- PROBLEM DETAILS
Which of the lines in the data mention the string "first"? List them all.

- RAW DATA

★ ★ ★ ★ ★

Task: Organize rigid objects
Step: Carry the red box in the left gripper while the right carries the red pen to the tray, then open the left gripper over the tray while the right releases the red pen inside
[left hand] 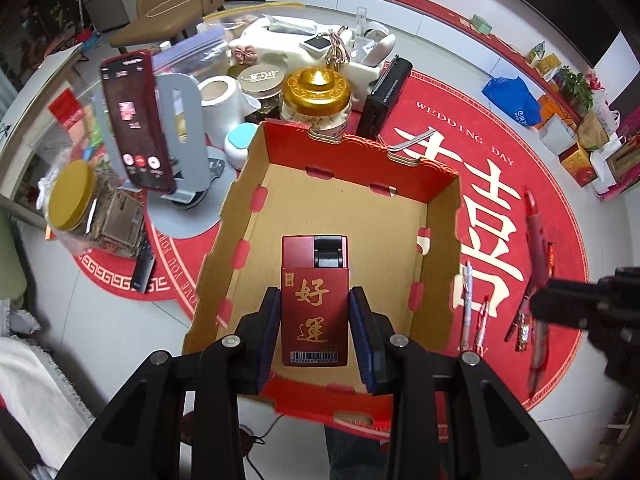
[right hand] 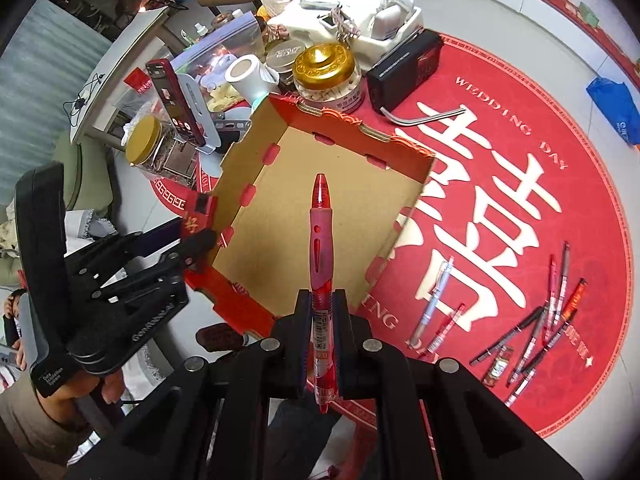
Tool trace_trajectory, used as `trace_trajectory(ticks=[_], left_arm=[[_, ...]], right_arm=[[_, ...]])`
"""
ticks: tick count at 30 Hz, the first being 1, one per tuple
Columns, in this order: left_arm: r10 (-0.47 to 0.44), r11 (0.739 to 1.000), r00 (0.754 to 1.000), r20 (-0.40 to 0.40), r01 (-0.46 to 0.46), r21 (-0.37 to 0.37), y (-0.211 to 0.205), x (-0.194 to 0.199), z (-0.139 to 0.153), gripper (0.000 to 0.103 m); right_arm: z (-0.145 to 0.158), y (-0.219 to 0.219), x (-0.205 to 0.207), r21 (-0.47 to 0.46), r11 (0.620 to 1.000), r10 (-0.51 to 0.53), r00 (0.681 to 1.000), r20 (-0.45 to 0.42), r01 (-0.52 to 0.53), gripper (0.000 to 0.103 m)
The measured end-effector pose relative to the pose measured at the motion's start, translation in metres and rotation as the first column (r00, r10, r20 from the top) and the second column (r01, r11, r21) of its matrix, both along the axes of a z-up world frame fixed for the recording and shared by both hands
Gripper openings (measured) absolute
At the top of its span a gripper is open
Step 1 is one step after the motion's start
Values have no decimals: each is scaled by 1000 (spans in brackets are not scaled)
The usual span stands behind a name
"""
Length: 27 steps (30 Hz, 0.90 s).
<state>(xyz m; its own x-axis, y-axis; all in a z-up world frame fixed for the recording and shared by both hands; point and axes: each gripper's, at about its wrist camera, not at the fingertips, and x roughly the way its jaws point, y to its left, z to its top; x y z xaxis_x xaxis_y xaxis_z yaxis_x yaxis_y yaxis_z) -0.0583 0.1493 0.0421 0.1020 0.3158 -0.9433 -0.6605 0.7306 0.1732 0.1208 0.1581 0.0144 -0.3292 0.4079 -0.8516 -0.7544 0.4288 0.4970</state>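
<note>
My left gripper point(left hand: 316, 300) is shut on a red pack with gold characters point(left hand: 314, 292), its pads against the pack's two long sides. The pack hangs inside the open cardboard box point(left hand: 352, 152), near its front wall. My right gripper point(right hand: 322, 300) is shut on a red pen point(right hand: 320, 232), which points forward over the box point(right hand: 332, 132). In the right wrist view the left gripper point(right hand: 196, 240) is at the box's left front corner with the pack point(right hand: 196, 220) in it. The right gripper's black body point(left hand: 580, 304) shows at the right edge of the left wrist view.
Several loose pens point(right hand: 540, 328) lie on the round red mat point(right hand: 520, 80) right of the box. Behind the box stand a gold-lidded jar point(left hand: 316, 92), a black radio point(left hand: 384, 96), a paper roll point(left hand: 218, 96) and a phone on a stand point(left hand: 136, 120). A bent metal bar point(left hand: 412, 142) lies nearby.
</note>
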Motion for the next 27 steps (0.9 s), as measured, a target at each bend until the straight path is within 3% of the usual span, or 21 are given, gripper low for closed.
trace_trajectory(ticks=[9,16,27], left_arm=[[6,1000,1000,-15,-6,-8,34,17,-45,37],[65,998,997,-29,-65,-7,58,21,-77,37],[33,999,996,-78,-33,-4,68,34,-100,37]], right_arm=[[-52,38,-1,1,1000,-24,999,-37,24,11],[-81,54,5,-2,999,-50,997,-54,50,11],[-111,80,14,-2,995,-98,993,-62,98,11]])
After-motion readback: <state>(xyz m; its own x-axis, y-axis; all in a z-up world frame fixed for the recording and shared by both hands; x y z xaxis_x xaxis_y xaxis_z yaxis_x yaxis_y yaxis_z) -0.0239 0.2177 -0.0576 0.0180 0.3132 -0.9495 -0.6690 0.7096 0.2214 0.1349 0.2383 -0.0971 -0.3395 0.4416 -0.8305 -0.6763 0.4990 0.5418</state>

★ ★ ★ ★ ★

- ANSWER TO THIS PROBLEM
ticks: tick count at 30 Hz, the first being 1, one per tuple
The measured end-effector pose relative to the pose measured at the motion's start, translation in metres and rotation as the first column (r00, r10, r20 from the top) and the second column (r01, r11, r21) of its matrix, both along the axes of a z-up world frame fixed for the recording and shared by both hands

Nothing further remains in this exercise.